• [ACTIVITY]:
Copy the listing below line for line, from its opening line to the one with "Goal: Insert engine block", both included; stop there.

===============

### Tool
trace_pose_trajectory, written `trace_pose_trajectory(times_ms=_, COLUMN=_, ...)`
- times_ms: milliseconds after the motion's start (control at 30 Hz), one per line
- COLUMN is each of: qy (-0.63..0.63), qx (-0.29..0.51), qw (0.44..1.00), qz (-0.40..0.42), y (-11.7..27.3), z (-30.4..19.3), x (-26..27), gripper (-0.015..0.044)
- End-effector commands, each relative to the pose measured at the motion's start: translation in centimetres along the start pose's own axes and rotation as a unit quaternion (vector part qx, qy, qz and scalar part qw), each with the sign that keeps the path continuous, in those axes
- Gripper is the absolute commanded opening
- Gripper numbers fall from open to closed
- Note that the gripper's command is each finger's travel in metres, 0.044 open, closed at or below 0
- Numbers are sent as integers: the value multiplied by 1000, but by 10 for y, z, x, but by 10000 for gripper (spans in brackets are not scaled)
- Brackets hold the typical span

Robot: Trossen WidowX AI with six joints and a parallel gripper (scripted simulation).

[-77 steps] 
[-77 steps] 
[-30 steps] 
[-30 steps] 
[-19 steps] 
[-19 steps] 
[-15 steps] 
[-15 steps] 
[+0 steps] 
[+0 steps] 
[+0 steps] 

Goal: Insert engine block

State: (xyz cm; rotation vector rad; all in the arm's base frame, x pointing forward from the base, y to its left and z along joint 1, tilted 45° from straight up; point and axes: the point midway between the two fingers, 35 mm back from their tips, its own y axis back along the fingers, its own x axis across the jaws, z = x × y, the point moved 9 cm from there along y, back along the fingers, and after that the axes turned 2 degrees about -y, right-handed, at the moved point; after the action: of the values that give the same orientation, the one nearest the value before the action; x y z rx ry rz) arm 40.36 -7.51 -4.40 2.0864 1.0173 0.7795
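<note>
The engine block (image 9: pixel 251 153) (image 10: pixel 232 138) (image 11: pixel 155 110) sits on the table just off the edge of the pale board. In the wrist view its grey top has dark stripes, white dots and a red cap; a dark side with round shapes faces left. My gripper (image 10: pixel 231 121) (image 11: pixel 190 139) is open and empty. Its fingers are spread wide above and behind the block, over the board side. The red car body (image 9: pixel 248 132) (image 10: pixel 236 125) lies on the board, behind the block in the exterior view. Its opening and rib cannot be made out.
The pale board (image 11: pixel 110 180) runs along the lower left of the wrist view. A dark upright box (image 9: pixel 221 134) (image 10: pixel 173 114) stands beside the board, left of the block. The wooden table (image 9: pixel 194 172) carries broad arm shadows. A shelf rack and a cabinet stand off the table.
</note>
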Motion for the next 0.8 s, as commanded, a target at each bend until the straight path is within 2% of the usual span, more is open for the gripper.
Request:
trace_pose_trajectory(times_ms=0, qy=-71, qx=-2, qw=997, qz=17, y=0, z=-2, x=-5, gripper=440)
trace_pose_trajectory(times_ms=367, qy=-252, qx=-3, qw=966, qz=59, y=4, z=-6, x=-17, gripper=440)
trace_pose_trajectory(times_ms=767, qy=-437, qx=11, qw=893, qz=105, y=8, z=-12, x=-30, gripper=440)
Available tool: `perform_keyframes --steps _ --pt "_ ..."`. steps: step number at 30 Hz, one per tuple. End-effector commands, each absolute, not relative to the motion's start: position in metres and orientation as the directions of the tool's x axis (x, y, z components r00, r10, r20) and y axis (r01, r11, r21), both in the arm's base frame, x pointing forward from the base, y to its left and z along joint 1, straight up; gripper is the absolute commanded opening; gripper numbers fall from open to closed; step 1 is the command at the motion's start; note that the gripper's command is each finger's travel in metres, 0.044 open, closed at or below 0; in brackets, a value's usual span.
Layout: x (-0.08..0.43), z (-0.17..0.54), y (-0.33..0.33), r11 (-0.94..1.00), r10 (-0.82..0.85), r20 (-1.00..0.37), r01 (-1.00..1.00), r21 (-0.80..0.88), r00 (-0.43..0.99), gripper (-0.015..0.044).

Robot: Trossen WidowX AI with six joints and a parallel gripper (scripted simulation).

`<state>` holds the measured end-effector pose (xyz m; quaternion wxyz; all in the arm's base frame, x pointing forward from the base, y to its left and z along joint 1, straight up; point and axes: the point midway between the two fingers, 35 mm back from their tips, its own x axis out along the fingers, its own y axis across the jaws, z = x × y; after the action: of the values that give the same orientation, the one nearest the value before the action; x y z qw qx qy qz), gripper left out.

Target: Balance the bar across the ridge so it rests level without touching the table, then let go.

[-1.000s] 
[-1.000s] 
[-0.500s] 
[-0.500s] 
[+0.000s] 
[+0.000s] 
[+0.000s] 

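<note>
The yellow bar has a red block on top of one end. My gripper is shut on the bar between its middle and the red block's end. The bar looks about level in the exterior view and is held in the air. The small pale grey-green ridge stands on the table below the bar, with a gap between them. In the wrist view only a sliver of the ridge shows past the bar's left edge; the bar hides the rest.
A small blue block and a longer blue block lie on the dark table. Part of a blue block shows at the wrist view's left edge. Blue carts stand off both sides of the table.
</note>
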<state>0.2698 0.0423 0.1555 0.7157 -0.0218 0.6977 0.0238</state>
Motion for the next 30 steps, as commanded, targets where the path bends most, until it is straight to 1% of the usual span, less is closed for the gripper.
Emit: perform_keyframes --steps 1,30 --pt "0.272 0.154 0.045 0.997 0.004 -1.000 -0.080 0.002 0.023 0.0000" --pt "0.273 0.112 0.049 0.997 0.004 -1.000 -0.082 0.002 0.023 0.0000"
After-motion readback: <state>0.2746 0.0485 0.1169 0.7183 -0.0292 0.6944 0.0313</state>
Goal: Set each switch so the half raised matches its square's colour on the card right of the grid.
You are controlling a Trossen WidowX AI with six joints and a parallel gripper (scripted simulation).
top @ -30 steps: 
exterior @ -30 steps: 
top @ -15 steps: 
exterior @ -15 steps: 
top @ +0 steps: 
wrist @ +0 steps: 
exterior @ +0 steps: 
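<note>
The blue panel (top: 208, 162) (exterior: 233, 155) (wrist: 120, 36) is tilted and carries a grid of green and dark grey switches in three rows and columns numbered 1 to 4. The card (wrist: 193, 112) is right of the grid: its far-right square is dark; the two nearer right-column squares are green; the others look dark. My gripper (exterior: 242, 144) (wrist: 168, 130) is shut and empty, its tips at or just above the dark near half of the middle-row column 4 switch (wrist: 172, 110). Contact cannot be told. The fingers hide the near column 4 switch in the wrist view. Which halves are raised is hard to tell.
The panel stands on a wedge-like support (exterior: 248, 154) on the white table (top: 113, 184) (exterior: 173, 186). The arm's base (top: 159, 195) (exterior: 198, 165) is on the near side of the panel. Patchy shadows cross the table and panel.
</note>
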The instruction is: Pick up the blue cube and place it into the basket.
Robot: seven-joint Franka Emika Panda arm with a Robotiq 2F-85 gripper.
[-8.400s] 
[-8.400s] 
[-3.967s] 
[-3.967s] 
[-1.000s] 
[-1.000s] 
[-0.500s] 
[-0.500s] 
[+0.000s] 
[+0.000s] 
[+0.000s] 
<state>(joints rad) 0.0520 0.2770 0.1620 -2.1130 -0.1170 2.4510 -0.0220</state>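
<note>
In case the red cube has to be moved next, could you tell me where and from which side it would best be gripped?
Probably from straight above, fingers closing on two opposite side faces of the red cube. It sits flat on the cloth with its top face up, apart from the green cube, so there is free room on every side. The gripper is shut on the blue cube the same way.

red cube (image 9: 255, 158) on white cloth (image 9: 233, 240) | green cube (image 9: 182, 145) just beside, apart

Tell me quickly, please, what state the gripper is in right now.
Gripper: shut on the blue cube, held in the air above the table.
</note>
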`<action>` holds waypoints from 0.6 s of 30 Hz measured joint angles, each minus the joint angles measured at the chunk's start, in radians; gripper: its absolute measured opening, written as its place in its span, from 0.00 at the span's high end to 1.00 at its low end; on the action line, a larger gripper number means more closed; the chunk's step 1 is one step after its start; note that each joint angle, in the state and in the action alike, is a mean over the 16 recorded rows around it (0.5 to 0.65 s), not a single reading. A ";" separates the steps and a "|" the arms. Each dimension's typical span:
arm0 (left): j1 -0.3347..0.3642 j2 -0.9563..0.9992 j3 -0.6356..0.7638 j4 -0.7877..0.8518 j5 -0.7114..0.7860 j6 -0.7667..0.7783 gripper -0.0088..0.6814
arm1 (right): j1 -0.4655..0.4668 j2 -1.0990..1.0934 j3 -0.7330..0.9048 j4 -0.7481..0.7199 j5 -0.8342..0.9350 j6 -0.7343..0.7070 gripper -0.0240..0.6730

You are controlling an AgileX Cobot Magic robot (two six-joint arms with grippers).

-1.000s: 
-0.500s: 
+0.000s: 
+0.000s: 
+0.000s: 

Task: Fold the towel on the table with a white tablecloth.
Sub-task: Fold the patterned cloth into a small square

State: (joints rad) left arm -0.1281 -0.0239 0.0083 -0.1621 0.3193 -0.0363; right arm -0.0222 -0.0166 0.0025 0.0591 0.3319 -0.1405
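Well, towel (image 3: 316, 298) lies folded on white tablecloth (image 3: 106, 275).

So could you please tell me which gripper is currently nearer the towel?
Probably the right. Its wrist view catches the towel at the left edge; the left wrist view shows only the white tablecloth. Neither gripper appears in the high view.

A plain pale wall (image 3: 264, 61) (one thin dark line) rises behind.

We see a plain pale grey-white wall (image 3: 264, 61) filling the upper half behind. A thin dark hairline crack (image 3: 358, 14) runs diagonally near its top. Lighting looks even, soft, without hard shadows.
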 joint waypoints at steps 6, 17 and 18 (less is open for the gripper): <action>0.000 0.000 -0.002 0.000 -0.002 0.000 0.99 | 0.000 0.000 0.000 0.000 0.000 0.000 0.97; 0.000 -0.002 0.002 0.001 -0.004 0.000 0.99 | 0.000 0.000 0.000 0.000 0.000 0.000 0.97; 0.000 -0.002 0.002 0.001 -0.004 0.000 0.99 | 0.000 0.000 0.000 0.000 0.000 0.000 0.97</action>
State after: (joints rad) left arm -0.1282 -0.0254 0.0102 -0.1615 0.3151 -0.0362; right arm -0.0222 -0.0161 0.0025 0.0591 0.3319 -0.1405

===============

• [SOLVED PROBLEM]:
### Tool
trace_pose_trajectory, written `trace_pose_trajectory(times_ms=_, COLUMN=_, ...)`
- times_ms: milliseconds after the motion's start (control at 30 Hz), one per line
- COLUMN is each of: qy (-0.63..0.63), qx (-0.29..0.51), qw (0.44..1.00), qz (-0.40..0.42), y (-11.7..27.3), z (-30.4..19.3), x (-26..27), gripper (-0.015..0.044)
- End-effector commands, each relative to the pose measured at the motion's start: translation in centimetres along the start pose's own axes and rotation as a unit quaternion (vector part qx, qy, qz and scalar part qw), each with the sign that keeps the path continuous, in those axes
- Gripper is the absolute commanded opening
- Gripper numbers fall from open to closed
- Note that the gripper's command is each finger's travel in metres, 0.044 open, closed at or below 0
- Numbers are sent as integers: the value multiplied by 1000, but by 10 for y, z, x, but by 10000 for gripper (spans in brackets are not scaled)
- Brackets hold the typical span

Robot: Trossen WidowX AI with six joints and a parallel gripper (scripted simulation).

[-77 steps] 
[-77 steps] 
[-30 steps] 
[-30 steps] 
[-19 steps] 
[-19 steps] 
[-15 steps] 
[-15 steps] 
[+0 steps] 
[+0 steps] 
[+0 steps] 

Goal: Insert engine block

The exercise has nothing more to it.